Este domingo a las 10 de la mañana vivimos una reunión marcada por la presencia de Dios desde los primeros minutos. La jornada comenzó con alabanza y adoración, preparando el corazón de la iglesia para recibir la Palabra. Luego, el pastor realizó la oración inicial y dio inicio al mensaje central: la Fe de Jesús y la justicia que viene por esa fe.
Durante la predicación se explicó que la justicia de Dios no es el resultado del esfuerzo humano ni de méritos personales. Es una justicia que proviene de Jesucristo. No se trata de lo que el hombre hace, sino de lo que Él ya hizo. Uno de los puntos más profundos fue acerca de la fe. Muchas veces se piensa que la fe es algo que debemos “recibir” en determinado momento. Sin embargo, se enseñó que la fe ya está en nosotros. No viene de afuera ni se deposita desde el exterior, sino que se activa cuando oímos la Palabra de Dios.
Así como las emociones ya existen dentro de una persona y se manifiestan cuando algo las despierta, de la misma manera la fe se activa cuando escuchamos la Palabra. Y cuando se activa, es momento de usarla.
También se resaltó la importancia del conocimiento espiritual. Cuando falta entendimiento, la persona pierde dirección y firmeza. Pero cuando la Palabra es comprendida, la fe se fortalece y la justicia de Dios comienza a manifestarse en la vida del creyente.
Al finalizar la predicación, el pastor oró por la iglesia. Mientras la alabanza ministraba, muchos corazones fueron profundamente tocados. Se vivieron momentos de liberación y vimos la manifestación del poder de Dios.
Lo que Dios hizo esta mañana
Durante la ministración, personas fueron libres de cargas espirituales que arrastraban desde hace tiempo. Hubo liberaciones, restauración interior y milagros que confirmaron la activación de la fe enseñada en el mensaje.
Lo que fue predicado no quedó solo en palabras: se convirtió en experiencia. La justicia de Dios comenzó a manifestarse en vidas reales, en situaciones concretas, en cuerpos y en familias.
La fe fue activada, y el poder de Dios respondió.
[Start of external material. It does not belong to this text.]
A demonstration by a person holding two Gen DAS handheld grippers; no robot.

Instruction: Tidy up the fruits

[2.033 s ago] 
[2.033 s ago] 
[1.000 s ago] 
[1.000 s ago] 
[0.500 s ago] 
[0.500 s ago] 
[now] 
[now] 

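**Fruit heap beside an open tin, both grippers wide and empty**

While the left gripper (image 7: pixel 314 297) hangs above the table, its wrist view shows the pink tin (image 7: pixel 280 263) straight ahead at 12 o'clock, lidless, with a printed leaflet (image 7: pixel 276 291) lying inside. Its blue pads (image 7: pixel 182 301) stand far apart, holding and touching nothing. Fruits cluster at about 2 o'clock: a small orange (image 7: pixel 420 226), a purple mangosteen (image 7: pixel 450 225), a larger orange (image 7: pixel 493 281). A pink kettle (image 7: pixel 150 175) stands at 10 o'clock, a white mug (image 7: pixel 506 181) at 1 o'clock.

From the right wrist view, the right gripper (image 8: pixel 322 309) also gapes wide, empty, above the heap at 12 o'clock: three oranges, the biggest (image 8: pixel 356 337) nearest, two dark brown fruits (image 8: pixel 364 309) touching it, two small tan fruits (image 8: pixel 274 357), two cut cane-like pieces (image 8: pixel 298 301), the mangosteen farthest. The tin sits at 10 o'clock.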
Después de la oración, el dolor desapareció. Hoy puede decir: “Ahora no me duele nada”.

Hoy afirma que lo más importante que recibió fue la paz que tanto necesitaba.

Hoy está totalmente liberada y llena de paz.
Campaña de la Fe de Elías
Al concluir la reunión, muchos se acercaron al altar para dejar sus pedidos en la Campaña de la Fe de Elías, inspirada en el pasaje de 1 Reyes 17, cuando el profeta se tendió sobre el niño tres veces y este volvió a la vida.
Durante tres domingos, el pastor dormirá en el altar de la iglesia, sobre la cama donde están colocados los pedidos, creyendo en la manifestación del milagro y la restauración en cada familia representada en esos pedidos.
Fue una mañana donde la fe no solo fue enseñada, sino activada. Donde la justicia de Dios no solo fue explicada, sino experimentada.
Y donde una vez más vimos que cuando la Palabra es oída, algo se mueve en el espíritu.